In that post you have "∞^-n(∞ⁿ + ∞^-n)"

 

[tahayassen]

s_n = n^{-n} (1 + (n-1)n + ... + (n-1)n^{n-1} + n^n)

How did you get the coefficients: (n-1) for all the terms in the middle?

Wouldn't pascal's coefficients be something like:

http://i2.lulzimg.com/4084d10b33.png

 

[Steely Dan]

s_n = n^{-n} (1 + (n-1)n + ... + (n-1)n^{n-1} + n^n)

How did you get the coefficients: (n-1) for all the terms in the middle?

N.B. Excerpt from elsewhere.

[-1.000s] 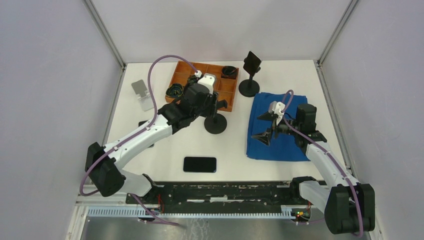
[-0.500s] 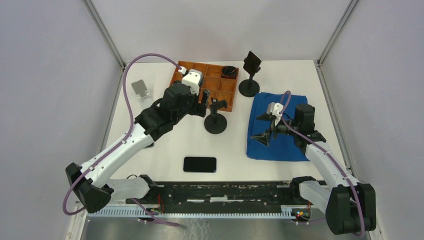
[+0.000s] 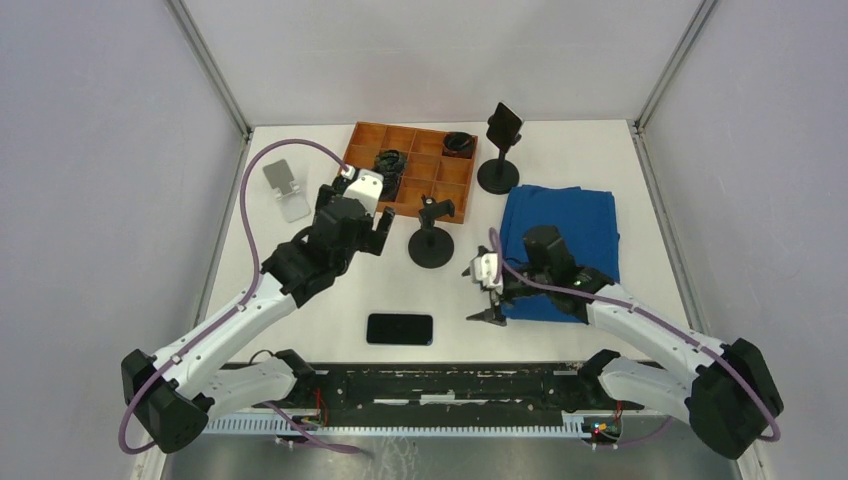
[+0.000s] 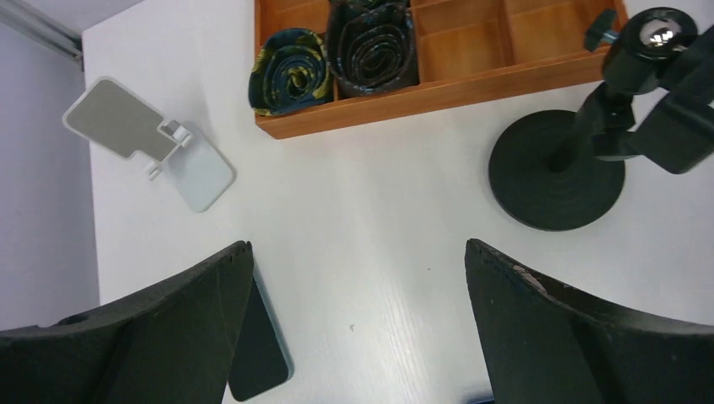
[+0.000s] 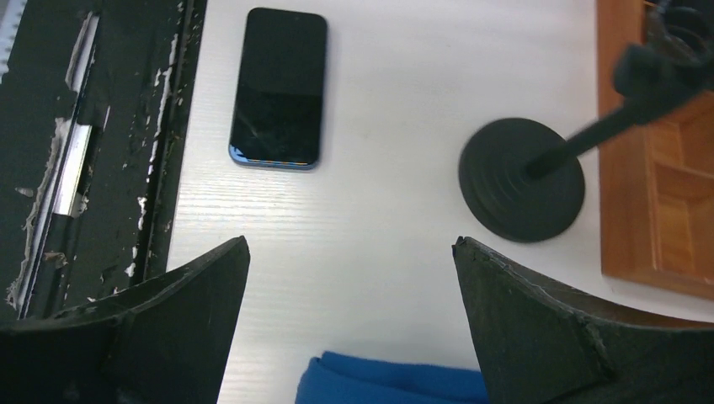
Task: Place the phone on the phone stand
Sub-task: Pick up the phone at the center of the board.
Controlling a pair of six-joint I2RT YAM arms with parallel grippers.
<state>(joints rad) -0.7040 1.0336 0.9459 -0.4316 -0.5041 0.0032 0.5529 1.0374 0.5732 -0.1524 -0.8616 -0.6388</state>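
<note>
Dark phone (image 3: 399, 328) flat on bench (image 3: 450, 338) beyond right fingers (image 5: 547, 337), spread wide, grasping nothing; left fingers (image 4: 126, 337) released too, black stand (image 3: 431, 250) just ahead.

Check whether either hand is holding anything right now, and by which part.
Nothing is held. The left hand and right hand are both open and empty; the phone lies flat on the table, untouched.
</note>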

Wouldn't pascal's coefficients be something like:

http://i2.lulzimg.com/4084d10b33.png

That's correct. Obviously I didn't work out all of the coefficients, just the last three:

\left(\begin{array}{c} n \\ n \end{array}\right) = \frac{n!}{n!\ 0!} = 1
\left(\begin{array}{c} n \\ n-1 \end{array}\right) = \frac{n!}{(n-1)!\ 1!} = n
\left(\begin{array}{c} n \\ n-2 \end{array}\right) = \frac{n!}{(n-2)!\ 2!} = \frac{1}{2}(n)(n-1)

The coefficients are symmetric, so this would also be the first three.

 

[tahayassen]

Thanks! I understand now.

 

[tahayassen]

Actually, one last thing, if I look at your third term:

\frac { 1 }{ 2 } (n^{ 2 }-3n+2)n^{ n-2 }

But shouldn't it be:

\frac { 1 }{ 2 } (n)(n-1)n^{ n-2 }\\ =\frac { 1 }{ 2 } ({ n }^{ 2 }-n)n^{ n-2 }

 

[Steely Dan]

Yes, I tried doing the coefficients in my head when I wrote that and evidently made a mistake. Fortunately it didn't affect the leading term.